So we've been working VERY hard on controlling ourselves as we walk by all of the terror. We were doing some focus work going back and forth for a while when a neighbor came out (who's dog is particularly rowdy) and asked me to STOP TRAINING IN THE STREET BECAUSE HER DOG IS GOING NUTS INSIDE THE HOUSE AND SHE CAN'T STAND IT. 

I tried to be polite despite my disbelief, but the more I think about it, the more it makes me mad. I mean... what nerve she had! I am very clearly trying to be responsible and train my dog and meanwhile you aren't controlling YOUR dog or have it trained or are exercising it regularly and you are going to tell ME to stop? Riley gets in an excited mode, but she does not bark or do anything threatening- we were just walking back and forth on the street.

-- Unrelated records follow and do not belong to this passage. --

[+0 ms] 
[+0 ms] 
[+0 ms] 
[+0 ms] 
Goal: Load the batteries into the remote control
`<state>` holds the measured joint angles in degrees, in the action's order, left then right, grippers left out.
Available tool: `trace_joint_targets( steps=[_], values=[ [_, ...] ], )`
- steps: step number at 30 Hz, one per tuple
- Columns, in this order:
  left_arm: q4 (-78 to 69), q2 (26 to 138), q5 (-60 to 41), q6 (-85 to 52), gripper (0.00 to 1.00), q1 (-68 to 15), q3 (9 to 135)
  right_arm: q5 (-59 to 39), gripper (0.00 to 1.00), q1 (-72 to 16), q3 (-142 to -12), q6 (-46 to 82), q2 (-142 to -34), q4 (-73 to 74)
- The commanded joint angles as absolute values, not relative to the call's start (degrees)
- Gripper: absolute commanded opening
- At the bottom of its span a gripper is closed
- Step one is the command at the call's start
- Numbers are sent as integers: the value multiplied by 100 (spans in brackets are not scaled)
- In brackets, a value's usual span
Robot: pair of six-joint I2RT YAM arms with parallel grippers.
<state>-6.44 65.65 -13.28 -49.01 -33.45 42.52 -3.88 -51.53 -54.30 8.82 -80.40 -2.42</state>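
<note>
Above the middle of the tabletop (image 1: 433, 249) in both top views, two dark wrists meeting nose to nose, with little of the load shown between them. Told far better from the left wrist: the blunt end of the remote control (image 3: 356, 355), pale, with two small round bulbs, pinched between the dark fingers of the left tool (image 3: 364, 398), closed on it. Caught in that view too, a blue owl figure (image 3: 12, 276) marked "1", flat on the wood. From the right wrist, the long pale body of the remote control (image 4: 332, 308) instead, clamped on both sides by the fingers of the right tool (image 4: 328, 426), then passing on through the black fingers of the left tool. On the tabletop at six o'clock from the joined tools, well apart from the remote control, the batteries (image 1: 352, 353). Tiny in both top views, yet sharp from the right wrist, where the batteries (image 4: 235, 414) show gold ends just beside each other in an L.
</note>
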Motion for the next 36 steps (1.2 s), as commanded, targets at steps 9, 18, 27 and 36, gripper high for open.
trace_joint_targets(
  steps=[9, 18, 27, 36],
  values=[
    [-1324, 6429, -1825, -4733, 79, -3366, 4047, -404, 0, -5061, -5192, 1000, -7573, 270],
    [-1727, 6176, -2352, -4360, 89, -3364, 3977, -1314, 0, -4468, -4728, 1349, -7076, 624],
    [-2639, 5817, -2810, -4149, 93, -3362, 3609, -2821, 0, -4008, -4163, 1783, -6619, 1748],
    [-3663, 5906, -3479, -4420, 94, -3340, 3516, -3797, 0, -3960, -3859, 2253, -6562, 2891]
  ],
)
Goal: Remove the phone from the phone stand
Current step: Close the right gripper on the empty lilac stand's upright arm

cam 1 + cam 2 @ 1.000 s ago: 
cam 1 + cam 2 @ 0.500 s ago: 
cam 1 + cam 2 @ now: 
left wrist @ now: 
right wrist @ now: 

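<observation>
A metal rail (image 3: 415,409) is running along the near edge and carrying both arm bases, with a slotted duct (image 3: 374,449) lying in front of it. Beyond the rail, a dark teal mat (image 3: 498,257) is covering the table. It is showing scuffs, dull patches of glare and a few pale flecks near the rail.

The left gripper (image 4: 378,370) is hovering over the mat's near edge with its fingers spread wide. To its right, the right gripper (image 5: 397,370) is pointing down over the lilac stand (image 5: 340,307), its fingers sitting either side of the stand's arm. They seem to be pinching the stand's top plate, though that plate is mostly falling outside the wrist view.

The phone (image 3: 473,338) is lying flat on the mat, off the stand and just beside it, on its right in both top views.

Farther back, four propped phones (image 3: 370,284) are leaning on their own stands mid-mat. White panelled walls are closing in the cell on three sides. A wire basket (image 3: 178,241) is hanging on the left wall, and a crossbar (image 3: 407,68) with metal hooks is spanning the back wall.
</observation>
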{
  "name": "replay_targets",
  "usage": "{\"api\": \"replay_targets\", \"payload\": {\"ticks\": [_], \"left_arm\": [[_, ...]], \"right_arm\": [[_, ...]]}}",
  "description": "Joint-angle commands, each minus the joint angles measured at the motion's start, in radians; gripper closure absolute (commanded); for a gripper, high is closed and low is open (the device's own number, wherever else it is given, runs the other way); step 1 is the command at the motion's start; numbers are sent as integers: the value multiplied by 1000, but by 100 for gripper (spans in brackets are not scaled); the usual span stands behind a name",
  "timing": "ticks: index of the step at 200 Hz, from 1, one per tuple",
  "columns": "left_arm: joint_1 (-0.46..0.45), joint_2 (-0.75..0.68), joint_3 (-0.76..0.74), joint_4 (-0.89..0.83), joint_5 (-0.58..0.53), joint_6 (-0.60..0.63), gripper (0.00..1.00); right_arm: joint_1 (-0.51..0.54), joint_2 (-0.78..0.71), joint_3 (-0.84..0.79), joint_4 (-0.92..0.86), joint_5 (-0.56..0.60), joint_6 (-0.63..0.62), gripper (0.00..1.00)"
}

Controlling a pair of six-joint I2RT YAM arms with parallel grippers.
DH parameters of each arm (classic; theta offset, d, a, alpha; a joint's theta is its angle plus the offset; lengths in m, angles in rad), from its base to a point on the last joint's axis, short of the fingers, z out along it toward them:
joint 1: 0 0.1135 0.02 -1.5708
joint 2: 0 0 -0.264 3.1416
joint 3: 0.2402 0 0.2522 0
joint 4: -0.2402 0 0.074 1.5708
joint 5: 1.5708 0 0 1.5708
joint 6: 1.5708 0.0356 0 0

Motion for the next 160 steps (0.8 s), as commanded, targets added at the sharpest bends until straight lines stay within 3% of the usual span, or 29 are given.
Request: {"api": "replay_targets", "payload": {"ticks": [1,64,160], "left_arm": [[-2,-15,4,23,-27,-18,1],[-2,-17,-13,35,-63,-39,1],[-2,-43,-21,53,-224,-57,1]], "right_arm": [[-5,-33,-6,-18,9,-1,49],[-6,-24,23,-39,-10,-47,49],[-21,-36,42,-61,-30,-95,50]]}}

Ugh I don't know what to do with these neighbors. (I just moved here in April and we got Riley in June) Thanks for reading my rant. I want to be friendly but this is just messed up.


----------



## JerzeyGSD (Jun 26, 2008)

Ugh! That's ridiculous. Well, the street IS public property so, too bad for her, you can be in the street all you want!


----------



## Amaruq (Aug 29, 2001)

I would say, why not come train your dog too? But I can be a pain sometimes.


----------



## barbprzyby (May 15, 2008)

You have disrupted the status quo on the the block, but that is their problem. 

I suppose it might be hard for the neighbor to deal with,







and she gave it a try to ask you to move elsewhere. 
It doesn't hurt to ask. 

(Who do they think they are- your mother????







.....)


----------



## middleofnowhere (Dec 20, 2000)

OK, let's back up a bit. 
You routinely practice in front of houses with dogs in them barking and racing around? If someone were routinely practicing their focus in front of my house when my dog was loosing it inside, I too would ask them to please fine somewhere else. I think prolonging an activity that upsets someone's animals is not nice. Sure it is legal but it won't win you friends in the neighborhood. Walking by is one thing - walking by with some obedience is one thing -- but "practicing focus?" 
To get along with your neighbors, you do have to be considerate. For instance, I paid to put up a fence around my rather large lot. My neighbors moved in with two dogs that fence fight with mine. We both try to keep this from going on and I often will have my dogs on lead out back rather loose to forstall the fence fighting if they inadvertently let their dogs out when mine are out. Sure it would be nice if they would put up the few feet of privacy fence that we need to complete privacy fence on the property line - Yes it would. But they haven't done it, so my dogs, for whom I installed the fence, get restricted. It takes more time out of my day of course. It's annoying of course. But it's considerate and helps make things easier. So I do it.


----------



## barbprzyby (May 15, 2008)

Yes ditto here for the neighborhood surveillance before letting Naomi outside.
I check to make sure the garage door across the street is not open indicating ***little white dog*** is probably leaping around off lead somewhere.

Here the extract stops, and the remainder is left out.